As the diners dwindle, my final job for the day is to dry dishes.  At this point, my legs are rubber and the bustle of activity has taken on a hallucinatory haze.  Spots and shadows cloud my vision, and my tongue feels swollen in my mouth.  I am in no shape for this work, and I hope my condition has gone unnoticed.  But in the middle of drying the dishes, Mike calls me over and dismisses me for the day.  I am the first one to be let go from the volunteers, and I cannot help but think that it is because of my lack of physical stamina.

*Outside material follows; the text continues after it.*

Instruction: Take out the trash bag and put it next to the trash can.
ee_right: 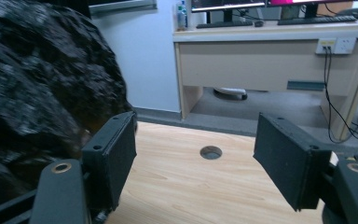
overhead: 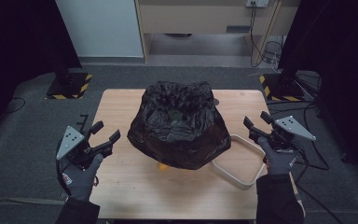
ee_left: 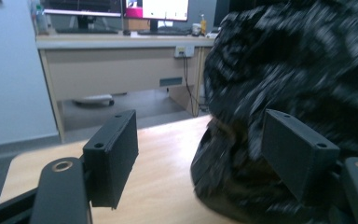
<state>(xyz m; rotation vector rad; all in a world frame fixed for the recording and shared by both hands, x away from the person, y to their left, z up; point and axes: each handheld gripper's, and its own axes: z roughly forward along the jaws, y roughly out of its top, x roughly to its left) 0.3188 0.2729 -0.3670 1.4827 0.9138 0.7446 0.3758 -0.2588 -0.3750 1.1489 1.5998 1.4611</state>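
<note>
Black, thin, crinkled plastic, the bag (overhead: 178, 125) bulging at the middle of the wooden table (overhead: 135, 186) probably handles soft and slippery, best pinched at its gathered top folds, while the left gripper (overhead: 107, 134) and right gripper (overhead: 255, 120) flank it with jaws wide open and empty.

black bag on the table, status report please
Left tool open, right tool open, both clear of the black bag. Bag mid-table, untouched. Pale tray tucked against bag's right side.
</note>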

Before I leave, I take a last look around.  The dining patio is still full.  Some of the homeless have taken the opportunity to sleep on the tables and benches.  Patients still wait at the health clinic.  I wonder what will ultimately happen to these people.  It is good work to feed them three times a week, to try to give them medical attention, to provide them with carts and clothing, but those are immediate needs.  Will they ever escape the street?  Jeff Dietrich and his workers have been doing this for forty years now, and I am sure the line at the gate is just as long today as it was in the 1970s.  The faces change, but the problems remain.

Out on the street, I walk to my car, careful not to step on the bodies already staking out their places on the sidewalk.  The noon sun burns hot.  Across the street, a dog savagely attacks the fence as a homeless man passes.  Near my car, a dead tree offers two men scant shade to lounge on their sleeping bags.  One rolls around laughing, holding a blunt in his hand.  “Hey, dude,” he calls to me.  “Do you know how to sing Hakuna Matata?”  He laughs at his own question.  Aside from the obvious Lion King reference, I find it ironic that the title is Swahili for “There are no worries.”

I wave to the men, get in my car and head for home, full of questions and deeply disturbed.